– Пардон, не признал, – смешался поэт.
– Зато я признала тебя, – успокоила его Нина. – За тобой не угнаться.
«Особенно с твоей комплекцией, – подумал Гурьянов. – Нина, что за Нина? Хоть убей, не помню».
– Тебе нравилась моя грудь, – распрямилась Нина, глаза ее заблестели. – Ты называл ее «моя пажить». Помнишь, ты, как артист, любил спрашивать: «Позвольте пастушку склонить голову на эту пажить?» А я говорила: «Позволяю», а твою пастушью дудочку называла, ой, вспомнила, «мой барашек». Помнишь? Да ты и весь кучерявенький такой был! Как твои стишки – пишешь всё? Про эту, как ее, порнографию?
– Эротику, Нина, эротику.
Гурьянов понял, что пропал. Как он мог забыть Нину, от которой пришлось удирать не просто из данного ареала питания, а вообще на деревню к дедушке! Ведь его, несмотря на все его «нет», уже доставили к загсу, как коня в стойло, где уже был готов и корм, и подстилка, оставалось проржать «да» и ударить копытцем, ставя закорюки под залогом грядущего счастья. На счастье, Гурьянову скрутило желудок, а в туалете было окошко, через которое, как в детективе, пришлось удирать к неомраченному предстоящей свадьбой будущему. От будущего, собственно, оставалось всего ничего, так, маленькая шкурка от барашка, что бросят возле постели на пол. Все равно не удрал, подумал Гурьянов. От судьбы не удерешь. И он с удивлением понял, что в принципе, если его сейчас так же поведут под венец, он не будет шибко брыкаться, а воспримет как должное. И потом – такие пажити! Уйдешь на посевную, до уборочной не воротишься!
– Нина, Ниночка, – почти искренне обрадовался он. – Это пелена, пелена спала с моих глаз. Конечно же, это ты! Ну, как ты, родная?
– Да вот видишь, не жалуюсь, – еще шире распрямила Нина грудь. – А ты, гляжу, субтильней стал, съежился манехо. Волосенки пообтрепались, глазенки не так блестят.
– Да, есть такое, – вынужден был признать Гурьянов. – Призора должного не было, вот и пообтрепался.
– Что же убежал тогда от призора? Как беспризорник. Погляжу на тебя – и не поэт ты, а прям самый настоящий Макаренко. «Педагогическая поэма» – твоя многострадальная жизнь! Чего утек, малек? Был бы тебе, был, и призор, и догляд. И кушать подано, и постелька вот она.
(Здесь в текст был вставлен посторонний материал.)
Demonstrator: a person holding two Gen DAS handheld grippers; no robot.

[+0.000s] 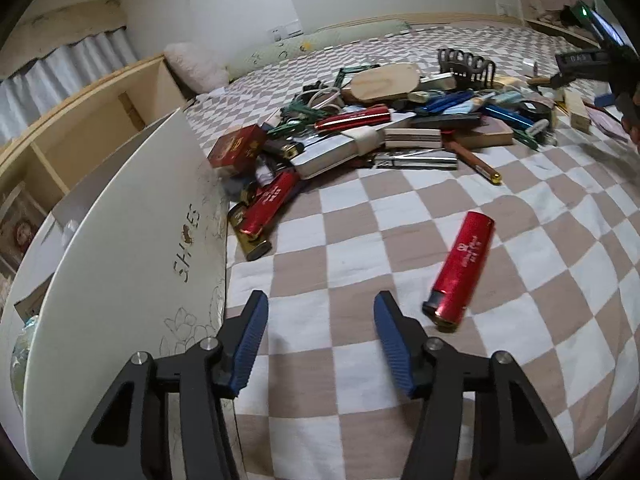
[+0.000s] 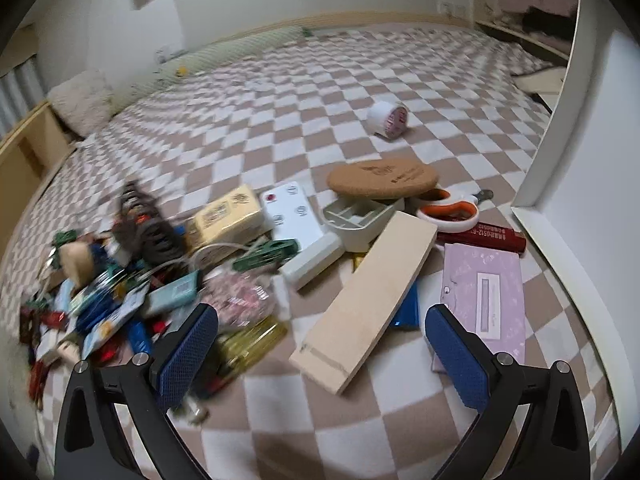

Что ж убежал тогда?
– Да вот как-то… – заелозил на жестком стуле Гурьянов. – Молодость, глупость, понимаешь…
– А я помню, помню твои слова, обращенные ко мне, не испарились они из моего сердца! «Позвольте возложить, мадам, на алтарь Купидона ваши бедра…» Мне никто не говорил так больше…
Гурьянов ужаснулся. Неужели он говорил это?
– Но бедра-то возлагали? – вырвалось у него.
21. Все мы живем на земле
Неужели Аглая Владиславовна? Не видел ее сто лет. Года два назад Гурьянов, конечно же, испытал бы страшный стыд при встрече с нею – ведь он после смерти матери виделся с ней всего несколько раз. Но сейчас он лишь вздрогнул, когда она посмотрела на него. Старушка явно не узнала его. Никто меня больше не узнает, даже она, с болью подумал Гурьянов. Постарела как… Что она делает тут? Неужели просит милостыню? О, Господи!
Гурьянов вытащил портмоне, изучил его содержимое и подошел к парню, торгующему лотерейными билетами.
Аглая Владиславовна смахнула тем временем с камня мусор, вынула из сумки картонку, пачку старых газет, соорудила из них на высокой ступеньке гранита нищенский свой трон и расположилась на нем, как августейшая особа.
«Господи, дай мне с душевным спокойствием…»
Открыла заветную тетрадочку и стала читать, шевеля губами. Слипшиеся страницы, потерявшие белизну и упругость, исписанные ею еще четверть века назад, когда век ее золотой уже пошел к закату, обветшавшие страницы уже и не читались. Но она по привычке читала. Читала, точно так же, как по привычке жила потерявшую белизну и упругость жизнь.